With nothing left out, repeat every entry exactly.

BEGIN EXTRACTED MATERIAL

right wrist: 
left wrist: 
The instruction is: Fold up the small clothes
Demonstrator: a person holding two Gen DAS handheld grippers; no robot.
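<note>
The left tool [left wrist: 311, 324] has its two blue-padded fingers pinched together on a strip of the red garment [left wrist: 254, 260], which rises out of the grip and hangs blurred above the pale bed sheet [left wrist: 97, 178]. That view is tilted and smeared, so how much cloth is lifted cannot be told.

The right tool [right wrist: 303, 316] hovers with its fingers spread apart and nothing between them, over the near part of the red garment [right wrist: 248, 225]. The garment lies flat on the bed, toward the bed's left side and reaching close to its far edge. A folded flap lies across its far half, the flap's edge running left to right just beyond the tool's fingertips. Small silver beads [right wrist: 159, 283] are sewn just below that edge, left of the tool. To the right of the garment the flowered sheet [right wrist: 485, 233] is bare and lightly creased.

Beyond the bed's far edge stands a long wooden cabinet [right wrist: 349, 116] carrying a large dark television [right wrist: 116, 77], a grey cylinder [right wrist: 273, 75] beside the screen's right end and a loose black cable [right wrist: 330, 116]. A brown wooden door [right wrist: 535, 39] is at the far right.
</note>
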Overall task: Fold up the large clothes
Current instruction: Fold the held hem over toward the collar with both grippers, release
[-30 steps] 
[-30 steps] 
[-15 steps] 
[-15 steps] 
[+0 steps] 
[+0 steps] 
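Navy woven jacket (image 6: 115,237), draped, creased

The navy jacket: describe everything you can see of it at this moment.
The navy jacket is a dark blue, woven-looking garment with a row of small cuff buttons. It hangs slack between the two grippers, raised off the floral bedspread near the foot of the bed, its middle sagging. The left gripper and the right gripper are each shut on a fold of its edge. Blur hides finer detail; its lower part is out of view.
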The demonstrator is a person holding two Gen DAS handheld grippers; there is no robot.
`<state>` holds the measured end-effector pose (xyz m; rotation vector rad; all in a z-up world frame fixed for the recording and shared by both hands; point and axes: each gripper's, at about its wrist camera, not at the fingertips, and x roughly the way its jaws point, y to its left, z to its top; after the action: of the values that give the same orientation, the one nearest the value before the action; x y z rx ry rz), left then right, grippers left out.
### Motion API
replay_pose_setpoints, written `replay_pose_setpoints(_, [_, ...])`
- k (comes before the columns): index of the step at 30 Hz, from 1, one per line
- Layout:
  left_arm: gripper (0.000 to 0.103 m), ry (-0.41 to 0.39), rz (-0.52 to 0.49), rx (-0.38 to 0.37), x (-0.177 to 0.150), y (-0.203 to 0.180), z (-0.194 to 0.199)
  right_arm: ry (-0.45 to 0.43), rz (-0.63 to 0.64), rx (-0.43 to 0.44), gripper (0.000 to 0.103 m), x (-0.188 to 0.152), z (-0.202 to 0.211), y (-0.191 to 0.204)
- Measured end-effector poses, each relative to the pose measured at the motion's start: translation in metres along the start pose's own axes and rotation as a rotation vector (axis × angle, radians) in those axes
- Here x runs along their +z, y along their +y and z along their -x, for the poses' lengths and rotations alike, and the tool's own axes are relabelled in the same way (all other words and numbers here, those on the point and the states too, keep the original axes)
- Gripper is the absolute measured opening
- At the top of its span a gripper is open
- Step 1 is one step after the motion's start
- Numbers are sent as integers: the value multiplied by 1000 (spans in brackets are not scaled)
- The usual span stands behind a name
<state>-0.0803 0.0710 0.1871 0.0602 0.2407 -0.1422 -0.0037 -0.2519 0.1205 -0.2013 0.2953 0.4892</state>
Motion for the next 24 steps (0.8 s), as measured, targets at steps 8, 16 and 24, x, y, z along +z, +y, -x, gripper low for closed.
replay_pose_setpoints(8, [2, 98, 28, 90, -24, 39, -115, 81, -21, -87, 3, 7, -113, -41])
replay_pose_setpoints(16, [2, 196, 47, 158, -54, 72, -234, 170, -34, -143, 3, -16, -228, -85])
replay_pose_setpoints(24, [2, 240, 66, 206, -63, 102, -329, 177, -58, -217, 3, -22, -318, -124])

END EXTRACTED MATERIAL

ANSWER TO THE PROBLEM ▸
right wrist: 
left wrist: 
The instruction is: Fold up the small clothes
Demonstrator: a person holding two Gen DAS handheld grippers; no robot.
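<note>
The left tool [left wrist: 311, 324] has its two blue-padded fingers pinched together on a strip of the red garment [left wrist: 254, 260], which rises out of the grip and hangs blurred above the pale bed sheet [left wrist: 97, 178]. That view is tilted and smeared, so how much cloth is lifted cannot be told.

The right tool [right wrist: 303, 316] hovers with its fingers spread apart and nothing between them, over the near part of the red garment [right wrist: 248, 225]. The garment lies flat on the bed, toward the bed's left side and reaching close to its far edge. A folded flap lies across its far half, the flap's edge running left to right just beyond the tool's fingertips. Small silver beads [right wrist: 159, 283] are sewn just below that edge, left of the tool. To the right of the garment the flowered sheet [right wrist: 485, 233] is bare and lightly creased.

Beyond the bed's far edge stands a long wooden cabinet [right wrist: 349, 116] carrying a large dark television [right wrist: 116, 77], a grey cylinder [right wrist: 273, 75] beside the screen's right end and a loose black cable [right wrist: 330, 116]. A brown wooden door [right wrist: 535, 39] is at the far right.
</note>
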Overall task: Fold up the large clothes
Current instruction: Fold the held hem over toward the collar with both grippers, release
[-30 steps] 
[-30 steps] 
[-15 steps] 
[-15 steps] 
[+0 steps] 
[+0 steps] 
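Navy woven jacket (image 6: 115,237), draped, creased

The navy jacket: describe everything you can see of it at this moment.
The navy jacket is a dark blue, woven-looking garment with a row of small cuff buttons. It hangs slack between the two grippers, raised off the floral bedspread near the foot of the bed, its middle sagging. The left gripper and the right gripper are each shut on a fold of its edge. Blur hides finer detail; its lower part is out of view.
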The demonstrator is a person holding two Gen DAS handheld grippers; there is no robot.
`<state>` holds the measured end-effector pose (xyz m; rotation vector rad; all in a z-up world frame fixed for the recording and shared by both hands; point and axes: each gripper's, at about its wrist camera, not at the fingertips, and x roughly the way its jaws point, y to its left, z to its top; after the action: of the values that give the same orientation, the one nearest the value before the action; x y z rx ry rz), left then right, grippers left out.
### Motion API
replay_pose_setpoints, written `replay_pose_setpoints(_, [_, ...])`
- k (comes before the columns): index of the step at 30 Hz, from 1, one per line
- Layout:
  left_arm: gripper (0.000 to 0.103 m), ry (-0.41 to 0.39), rz (-0.52 to 0.49), rx (-0.38 to 0.37), x (-0.177 to 0.150), y (-0.203 to 0.180), z (-0.194 to 0.199)
  right_arm: ry (-0.45 to 0.43), rz (-0.63 to 0.64), rx (-0.43 to 0.44), gripper (0.000 to 0.103 m), x (-0.188 to 0.152), z (-0.202 to 0.211), y (-0.191 to 0.204)
- Measured end-effector poses, each relative to the pose measured at the motion's start: translation in metres along the start pose's own axes and rotation as a rotation vector (axis × angle, radians) in those axes
- Here x runs along their +z, y along their +y and z along their -x, for the poses' lengths and rotations alike, and the tool's own axes are relabelled in the same way (all other words and numbers here, those on the point and the states too, keep the original axes)
- Gripper is the absolute measured opening
- At the top of its span a gripper is open
- Step 1 is one step after the motion's start
- Numbers are sent as integers: the value multiplied by 1000 (spans in brackets are not scaled)
- The usual span stands behind a name
<state>-0.0803 0.0710 0.1871 0.0602 0.2407 -0.1422 -0.0037 -0.2519 0.1205 -0.2013 0.2953 0.4892</state>
Motion for the next 24 steps (0.8 s), as measured, targets at steps 8, 16 and 24, x, y, z along +z, +y, -x, gripper low for closed.
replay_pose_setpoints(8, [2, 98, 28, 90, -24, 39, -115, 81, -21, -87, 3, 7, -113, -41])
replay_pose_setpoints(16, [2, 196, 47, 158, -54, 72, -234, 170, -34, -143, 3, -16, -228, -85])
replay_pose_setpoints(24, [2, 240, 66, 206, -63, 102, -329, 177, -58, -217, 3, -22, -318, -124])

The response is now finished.